A tubular is a tire that is stitched around an inner tube. You then glue this tire to the rim bed using either special tub glue or double sided tape. This means that unlike clinchers, tubular rims don’t have a ‘hooked’ rim for the tire to interface with.

Below: XYZ Cycling 24mm carbon fiber road tubular wheelset are used by the most of Pro Cycling Team when racing


Like our Tubular 24mm, are favoured by cycling professionals in most racing situations. This is because they have a lower profile rim shape than clincher wheels, which means that they tend to be a little lighter: For example, the 24 tubulars weigh 1,070g, while the 24 clinchers weigh 1,330g. In addition, tubulars are also a little more resistant to pinch punctures due to their round shape. The only downside of tubs is mid-ride repairs, since removing and replacing a well-glued tub quickly can be tricky, especially for less experienced riders.

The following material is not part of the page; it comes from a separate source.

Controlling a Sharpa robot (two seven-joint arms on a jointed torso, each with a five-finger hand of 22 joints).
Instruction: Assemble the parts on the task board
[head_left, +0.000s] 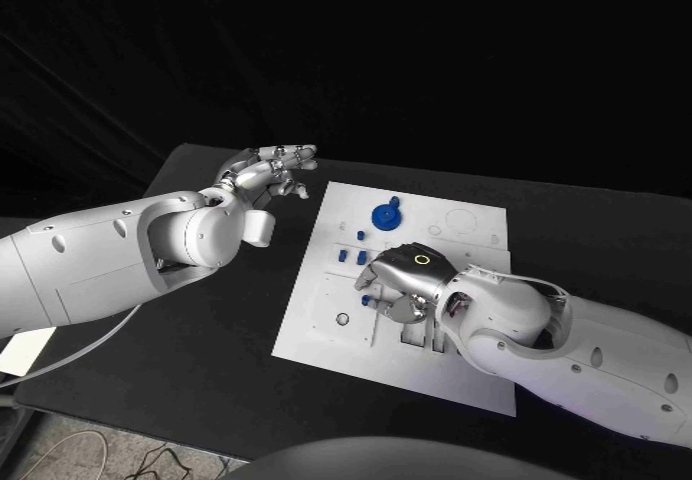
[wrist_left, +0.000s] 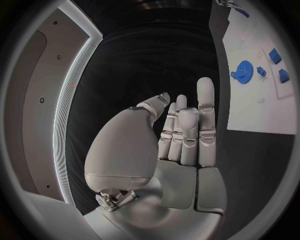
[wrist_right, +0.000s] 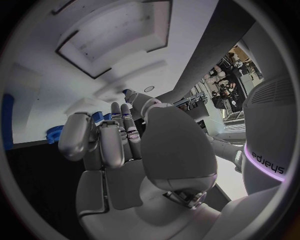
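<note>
The white task board (head_left: 450, 380) lies in the middle of the black table. A blue gear (head_left: 387, 214) stands near its far edge, with two small blue parts (head_left: 351, 257) nearer on the board. My right hand (head_left: 404, 280) hangs low over the board's middle, fingers curled down. A small blue part (head_left: 371, 298) sits right at its fingertips; in the right wrist view a blue part (wrist_right: 98, 117) shows between thumb and fingers, grip unclear. My left hand (head_left: 274, 170) hovers off the board's far left corner, fingers straight and holding nothing. The left wrist view shows that hand (wrist_left: 181, 135), the board (wrist_left: 256, 110) and the gear (wrist_left: 242, 71).
A small dark ring (head_left: 342, 320) and several slots (head_left: 418, 338) mark the board's near half. Bare black table (head_left: 216, 340) stretches left of the board. A white cable (head_left: 87, 350) hangs off the table's left edge.
</note>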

The carbon tubular rims are lighter due to the lack of bead walls. The tires corner better because they are round in cross section rather than lobe-shaped like a clincher. They are usually a bit lighter as well, having no beads and being able to use a lighter inner tube. For events and road conditions that warrant it, high-end tubular tires can generally be inflated to higher pressures than clincher tires of the same size. They are harder to pinch-flat than a clincher (due to lower, more rounded rim walls and tougher latex inner tubes). Tubulars are safer to ride when flat, as they are still glued to the rim, whereas a flat clincher can come off of the rim. And unlike a clincher where higher pressure in the tire applies higher outward pressure on the carbon rim bead walls, the tire pressure in a tubular tire has no effect on the rim (other than to compress it uniformly radially inward, thus reducing spoke tension slightly, something that happens with all tire types).  

Tubular tires are one complete unit with the tube housed inside the actual tire. The whole ball of wax sits in a cupped foundation on the rim surface and is glued onto the rim itself. They tend to be less vulnerable to flatting, especially pinch flats where a tube gets pinched between the tire and the rim (something that can happen with a clincher tire). The ride is generally smoother than a clincher setup and they have a slight advantage over a clincher in terms of lower rolling resistance. Because of the way a tubular rim can be built it generally has a lower overall weight than its clincher counterpart in some cases by a few hundred grams per wheelset. And since that weight is rotational weight, its benefit is magnified much more than if you shaved the same amount off of say your frame, which does not rotate.

Tubular wheels are favoured by cycling professionals in most racing situations. This is because they have a lower profile rim shape than clincher wheels, which means that they tend to be a little lighter.

In addition, tubulars are also a little more resistant to pinch punctures due to their round shape. The only downside of tubs is mid-ride repairs, since removing and replacing a well-glued tub quickly can be tricky, especially for less experienced riders.